* **TASK INSTRUCTIONS**: When you reach the line that contains "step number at" in the data below, start reproducing lines exactly, and stop after the line that contains "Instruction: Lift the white".

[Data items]
====

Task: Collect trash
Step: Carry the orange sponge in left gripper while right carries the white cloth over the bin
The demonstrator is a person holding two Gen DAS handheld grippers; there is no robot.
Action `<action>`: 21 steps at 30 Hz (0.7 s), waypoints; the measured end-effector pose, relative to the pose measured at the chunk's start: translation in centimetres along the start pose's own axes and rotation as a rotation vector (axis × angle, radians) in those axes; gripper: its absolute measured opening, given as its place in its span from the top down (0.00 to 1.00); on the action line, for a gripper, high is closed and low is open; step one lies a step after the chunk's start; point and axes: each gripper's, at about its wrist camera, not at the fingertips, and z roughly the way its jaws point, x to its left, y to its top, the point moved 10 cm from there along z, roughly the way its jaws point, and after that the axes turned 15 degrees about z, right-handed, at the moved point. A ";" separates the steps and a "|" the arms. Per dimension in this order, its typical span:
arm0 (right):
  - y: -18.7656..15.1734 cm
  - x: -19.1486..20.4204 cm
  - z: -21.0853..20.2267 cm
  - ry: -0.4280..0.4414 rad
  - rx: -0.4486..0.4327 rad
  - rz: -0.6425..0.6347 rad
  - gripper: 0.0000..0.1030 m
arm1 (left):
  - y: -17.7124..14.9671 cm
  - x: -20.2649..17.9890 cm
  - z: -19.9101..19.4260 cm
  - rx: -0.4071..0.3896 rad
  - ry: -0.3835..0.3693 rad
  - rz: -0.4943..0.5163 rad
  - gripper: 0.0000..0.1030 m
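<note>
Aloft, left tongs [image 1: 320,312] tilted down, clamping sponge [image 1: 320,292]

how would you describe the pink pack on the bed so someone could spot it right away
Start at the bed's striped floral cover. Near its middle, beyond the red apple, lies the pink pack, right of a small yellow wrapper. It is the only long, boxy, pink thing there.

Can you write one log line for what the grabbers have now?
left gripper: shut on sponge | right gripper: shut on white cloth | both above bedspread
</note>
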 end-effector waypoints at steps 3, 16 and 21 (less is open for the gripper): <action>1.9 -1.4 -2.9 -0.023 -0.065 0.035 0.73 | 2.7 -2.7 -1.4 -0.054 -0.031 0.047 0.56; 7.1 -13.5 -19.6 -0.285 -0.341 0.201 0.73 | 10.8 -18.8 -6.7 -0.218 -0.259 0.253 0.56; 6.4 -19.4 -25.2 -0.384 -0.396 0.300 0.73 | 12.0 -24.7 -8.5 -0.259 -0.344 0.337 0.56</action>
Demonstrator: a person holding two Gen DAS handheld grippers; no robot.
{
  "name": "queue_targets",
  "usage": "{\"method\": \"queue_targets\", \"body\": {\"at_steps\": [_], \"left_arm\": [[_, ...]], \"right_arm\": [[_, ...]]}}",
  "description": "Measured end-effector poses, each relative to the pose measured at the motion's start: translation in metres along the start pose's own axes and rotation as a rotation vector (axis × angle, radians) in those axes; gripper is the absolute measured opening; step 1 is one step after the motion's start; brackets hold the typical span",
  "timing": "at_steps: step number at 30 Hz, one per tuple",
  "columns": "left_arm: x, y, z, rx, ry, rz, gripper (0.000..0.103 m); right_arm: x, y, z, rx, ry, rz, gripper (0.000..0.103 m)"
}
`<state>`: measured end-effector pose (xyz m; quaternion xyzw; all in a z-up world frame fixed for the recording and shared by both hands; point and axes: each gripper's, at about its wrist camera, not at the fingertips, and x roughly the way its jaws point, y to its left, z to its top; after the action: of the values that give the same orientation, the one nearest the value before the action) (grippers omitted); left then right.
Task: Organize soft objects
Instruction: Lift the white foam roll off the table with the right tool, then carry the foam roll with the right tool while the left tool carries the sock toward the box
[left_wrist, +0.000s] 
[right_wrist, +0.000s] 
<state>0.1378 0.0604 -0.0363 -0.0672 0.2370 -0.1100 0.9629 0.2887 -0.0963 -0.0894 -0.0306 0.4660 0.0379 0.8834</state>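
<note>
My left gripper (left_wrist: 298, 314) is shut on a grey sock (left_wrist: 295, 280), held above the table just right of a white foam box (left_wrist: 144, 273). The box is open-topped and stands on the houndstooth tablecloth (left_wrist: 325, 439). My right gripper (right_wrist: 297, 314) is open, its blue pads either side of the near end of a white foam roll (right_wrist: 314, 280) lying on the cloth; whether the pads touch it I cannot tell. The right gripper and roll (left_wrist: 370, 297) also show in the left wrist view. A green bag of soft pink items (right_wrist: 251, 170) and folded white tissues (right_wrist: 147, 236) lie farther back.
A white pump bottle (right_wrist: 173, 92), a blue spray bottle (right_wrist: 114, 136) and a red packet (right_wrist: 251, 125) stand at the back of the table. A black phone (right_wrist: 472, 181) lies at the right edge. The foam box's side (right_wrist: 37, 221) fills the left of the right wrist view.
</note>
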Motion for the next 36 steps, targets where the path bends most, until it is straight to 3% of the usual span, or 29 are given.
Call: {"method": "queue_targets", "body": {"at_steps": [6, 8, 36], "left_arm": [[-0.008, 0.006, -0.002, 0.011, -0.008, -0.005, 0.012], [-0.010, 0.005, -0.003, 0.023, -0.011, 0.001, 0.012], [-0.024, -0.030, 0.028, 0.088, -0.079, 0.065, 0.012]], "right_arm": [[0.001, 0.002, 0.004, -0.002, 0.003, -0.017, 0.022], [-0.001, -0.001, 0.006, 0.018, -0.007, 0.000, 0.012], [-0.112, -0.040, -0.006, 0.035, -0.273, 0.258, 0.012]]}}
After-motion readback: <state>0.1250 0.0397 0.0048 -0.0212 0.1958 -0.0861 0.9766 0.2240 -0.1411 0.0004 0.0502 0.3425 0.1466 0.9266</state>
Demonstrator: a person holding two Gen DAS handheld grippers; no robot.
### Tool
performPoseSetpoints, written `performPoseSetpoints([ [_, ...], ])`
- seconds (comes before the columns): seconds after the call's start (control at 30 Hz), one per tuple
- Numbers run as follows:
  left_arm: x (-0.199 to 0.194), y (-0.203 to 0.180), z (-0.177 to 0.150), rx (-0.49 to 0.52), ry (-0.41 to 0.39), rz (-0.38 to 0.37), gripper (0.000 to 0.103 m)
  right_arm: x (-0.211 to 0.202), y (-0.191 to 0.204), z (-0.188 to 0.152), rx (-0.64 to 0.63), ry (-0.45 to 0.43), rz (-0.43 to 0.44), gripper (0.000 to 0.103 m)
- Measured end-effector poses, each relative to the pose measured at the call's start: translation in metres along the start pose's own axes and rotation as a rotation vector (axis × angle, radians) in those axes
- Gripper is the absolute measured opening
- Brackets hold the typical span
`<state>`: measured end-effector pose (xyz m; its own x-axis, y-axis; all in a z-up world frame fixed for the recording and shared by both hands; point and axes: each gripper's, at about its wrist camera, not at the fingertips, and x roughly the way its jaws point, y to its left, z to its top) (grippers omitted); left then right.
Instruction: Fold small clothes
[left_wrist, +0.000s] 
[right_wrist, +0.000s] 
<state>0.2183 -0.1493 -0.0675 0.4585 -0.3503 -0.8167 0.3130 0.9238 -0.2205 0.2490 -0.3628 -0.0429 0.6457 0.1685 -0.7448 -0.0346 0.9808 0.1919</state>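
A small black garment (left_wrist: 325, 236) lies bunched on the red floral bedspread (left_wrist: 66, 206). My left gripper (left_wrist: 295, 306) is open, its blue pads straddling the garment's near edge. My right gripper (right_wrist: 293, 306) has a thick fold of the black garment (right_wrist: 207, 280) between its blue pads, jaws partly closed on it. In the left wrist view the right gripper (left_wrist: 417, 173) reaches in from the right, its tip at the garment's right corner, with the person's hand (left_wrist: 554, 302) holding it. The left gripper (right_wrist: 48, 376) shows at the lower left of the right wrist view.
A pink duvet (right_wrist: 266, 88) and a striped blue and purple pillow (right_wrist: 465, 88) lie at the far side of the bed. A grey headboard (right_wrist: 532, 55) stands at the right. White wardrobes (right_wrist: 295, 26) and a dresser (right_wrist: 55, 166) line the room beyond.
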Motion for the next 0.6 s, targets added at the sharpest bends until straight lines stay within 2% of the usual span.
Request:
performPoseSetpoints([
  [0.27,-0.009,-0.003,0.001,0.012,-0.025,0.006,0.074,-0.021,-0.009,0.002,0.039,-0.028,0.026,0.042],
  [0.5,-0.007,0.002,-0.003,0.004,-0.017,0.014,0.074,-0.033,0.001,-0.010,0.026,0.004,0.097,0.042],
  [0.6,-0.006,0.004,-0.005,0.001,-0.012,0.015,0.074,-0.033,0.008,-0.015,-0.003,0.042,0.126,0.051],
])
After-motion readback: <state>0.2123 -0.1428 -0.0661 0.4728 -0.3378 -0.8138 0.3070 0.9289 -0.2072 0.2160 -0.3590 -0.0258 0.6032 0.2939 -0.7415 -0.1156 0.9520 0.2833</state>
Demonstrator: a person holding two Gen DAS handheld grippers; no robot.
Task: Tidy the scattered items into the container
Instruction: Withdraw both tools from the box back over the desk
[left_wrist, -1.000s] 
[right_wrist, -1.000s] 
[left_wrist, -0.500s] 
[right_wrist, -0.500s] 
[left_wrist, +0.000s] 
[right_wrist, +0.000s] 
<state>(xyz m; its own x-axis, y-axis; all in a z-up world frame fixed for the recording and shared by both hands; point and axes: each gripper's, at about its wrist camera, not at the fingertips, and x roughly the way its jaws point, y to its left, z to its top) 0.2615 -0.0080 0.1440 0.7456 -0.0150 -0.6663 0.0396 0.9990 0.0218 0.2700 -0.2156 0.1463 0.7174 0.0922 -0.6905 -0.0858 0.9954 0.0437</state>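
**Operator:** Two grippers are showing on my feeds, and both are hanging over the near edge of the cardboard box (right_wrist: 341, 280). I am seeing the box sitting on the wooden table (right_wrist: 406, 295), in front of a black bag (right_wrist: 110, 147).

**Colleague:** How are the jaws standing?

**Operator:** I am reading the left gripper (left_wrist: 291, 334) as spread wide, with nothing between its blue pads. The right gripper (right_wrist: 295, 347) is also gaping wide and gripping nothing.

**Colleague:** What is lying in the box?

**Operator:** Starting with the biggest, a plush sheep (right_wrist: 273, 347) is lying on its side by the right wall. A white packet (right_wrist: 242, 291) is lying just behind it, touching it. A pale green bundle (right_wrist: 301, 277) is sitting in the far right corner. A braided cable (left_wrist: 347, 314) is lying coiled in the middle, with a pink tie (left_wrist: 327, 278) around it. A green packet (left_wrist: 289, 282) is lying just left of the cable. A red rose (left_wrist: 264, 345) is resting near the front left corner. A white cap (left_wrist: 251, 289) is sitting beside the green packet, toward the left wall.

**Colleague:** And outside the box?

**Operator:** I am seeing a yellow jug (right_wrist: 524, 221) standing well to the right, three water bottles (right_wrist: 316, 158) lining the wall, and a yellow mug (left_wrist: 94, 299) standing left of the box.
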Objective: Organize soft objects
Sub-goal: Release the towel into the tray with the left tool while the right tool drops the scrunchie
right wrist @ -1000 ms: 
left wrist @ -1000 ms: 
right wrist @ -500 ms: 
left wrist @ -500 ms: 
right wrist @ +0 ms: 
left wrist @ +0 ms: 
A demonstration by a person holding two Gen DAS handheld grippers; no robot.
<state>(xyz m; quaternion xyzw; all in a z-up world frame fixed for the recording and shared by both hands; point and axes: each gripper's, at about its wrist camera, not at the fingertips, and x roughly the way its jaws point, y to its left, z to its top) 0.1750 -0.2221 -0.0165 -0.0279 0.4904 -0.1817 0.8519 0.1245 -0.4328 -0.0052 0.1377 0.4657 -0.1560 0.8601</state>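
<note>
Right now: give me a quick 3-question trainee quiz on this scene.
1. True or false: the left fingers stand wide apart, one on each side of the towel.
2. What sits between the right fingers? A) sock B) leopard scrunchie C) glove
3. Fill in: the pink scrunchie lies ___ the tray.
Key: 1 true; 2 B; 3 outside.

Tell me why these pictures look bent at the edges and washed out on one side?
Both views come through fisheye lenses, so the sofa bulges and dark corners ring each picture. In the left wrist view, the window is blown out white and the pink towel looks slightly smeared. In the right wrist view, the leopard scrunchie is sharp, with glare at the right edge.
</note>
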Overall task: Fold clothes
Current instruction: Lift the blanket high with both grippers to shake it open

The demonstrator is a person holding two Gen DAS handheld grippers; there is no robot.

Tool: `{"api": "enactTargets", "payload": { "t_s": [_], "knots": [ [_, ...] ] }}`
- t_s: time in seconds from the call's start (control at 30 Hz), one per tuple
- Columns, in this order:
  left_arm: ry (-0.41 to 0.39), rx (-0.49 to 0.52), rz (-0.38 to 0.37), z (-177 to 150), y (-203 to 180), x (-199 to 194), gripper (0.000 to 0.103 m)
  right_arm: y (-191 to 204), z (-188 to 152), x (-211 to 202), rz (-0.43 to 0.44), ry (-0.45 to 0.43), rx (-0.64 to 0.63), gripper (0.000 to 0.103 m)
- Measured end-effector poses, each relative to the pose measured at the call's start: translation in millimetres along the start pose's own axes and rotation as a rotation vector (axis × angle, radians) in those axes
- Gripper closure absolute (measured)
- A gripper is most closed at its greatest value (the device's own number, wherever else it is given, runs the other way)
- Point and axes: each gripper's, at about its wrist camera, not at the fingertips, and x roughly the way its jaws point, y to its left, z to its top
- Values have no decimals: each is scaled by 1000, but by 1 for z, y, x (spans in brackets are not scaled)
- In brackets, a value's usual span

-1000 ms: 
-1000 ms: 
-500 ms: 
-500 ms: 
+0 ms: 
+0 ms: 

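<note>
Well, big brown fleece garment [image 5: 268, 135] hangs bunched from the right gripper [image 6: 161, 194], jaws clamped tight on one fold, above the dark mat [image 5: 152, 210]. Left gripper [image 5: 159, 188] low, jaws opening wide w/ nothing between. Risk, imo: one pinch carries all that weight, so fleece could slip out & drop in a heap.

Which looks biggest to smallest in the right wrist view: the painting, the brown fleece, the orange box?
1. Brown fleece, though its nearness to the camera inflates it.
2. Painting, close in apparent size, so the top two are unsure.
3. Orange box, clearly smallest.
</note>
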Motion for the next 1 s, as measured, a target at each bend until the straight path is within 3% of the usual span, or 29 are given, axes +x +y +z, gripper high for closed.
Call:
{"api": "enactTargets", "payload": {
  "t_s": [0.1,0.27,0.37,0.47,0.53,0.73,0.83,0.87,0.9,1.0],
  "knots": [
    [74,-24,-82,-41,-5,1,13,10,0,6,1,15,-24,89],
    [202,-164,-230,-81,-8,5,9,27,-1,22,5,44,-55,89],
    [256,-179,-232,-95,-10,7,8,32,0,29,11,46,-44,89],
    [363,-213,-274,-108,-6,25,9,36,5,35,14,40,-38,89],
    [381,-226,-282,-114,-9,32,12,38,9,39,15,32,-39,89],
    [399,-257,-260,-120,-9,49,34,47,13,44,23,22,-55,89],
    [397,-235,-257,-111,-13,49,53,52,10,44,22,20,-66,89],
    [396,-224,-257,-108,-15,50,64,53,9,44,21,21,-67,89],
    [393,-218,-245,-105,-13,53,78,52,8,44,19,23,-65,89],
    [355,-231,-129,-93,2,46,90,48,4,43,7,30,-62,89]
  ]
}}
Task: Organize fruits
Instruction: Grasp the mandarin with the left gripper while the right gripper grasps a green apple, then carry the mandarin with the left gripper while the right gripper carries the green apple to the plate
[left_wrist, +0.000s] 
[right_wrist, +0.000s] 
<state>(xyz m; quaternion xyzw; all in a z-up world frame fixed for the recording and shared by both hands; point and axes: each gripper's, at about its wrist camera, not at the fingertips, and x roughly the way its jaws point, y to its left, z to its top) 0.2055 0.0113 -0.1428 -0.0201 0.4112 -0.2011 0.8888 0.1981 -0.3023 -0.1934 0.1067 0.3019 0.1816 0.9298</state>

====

* **EXERCISE OUTPUT**:
  "timing": "at_steps: step number at 30 Hz, one per tuple",
  "columns": "left_arm: x, y, z, rx, ry, rz, gripper (0.000..0.103 m); right_arm: x, y, z, rx, ry, rz, gripper (0.000..0.103 m)"
}
`<state>`: measured end-effector pose (xyz m; quaternion xyzw; all in a z-up world frame fixed for the recording and shared by both hands; point and axes: each gripper's, at about its wrist camera, not at the fingertips, and x roughly the way its jaws point, y to its left, z to its top; after the action: of the values that give the same orientation, the one nearest the value before the action) (grippers omitted); left then right.
Task: Organize soft objects
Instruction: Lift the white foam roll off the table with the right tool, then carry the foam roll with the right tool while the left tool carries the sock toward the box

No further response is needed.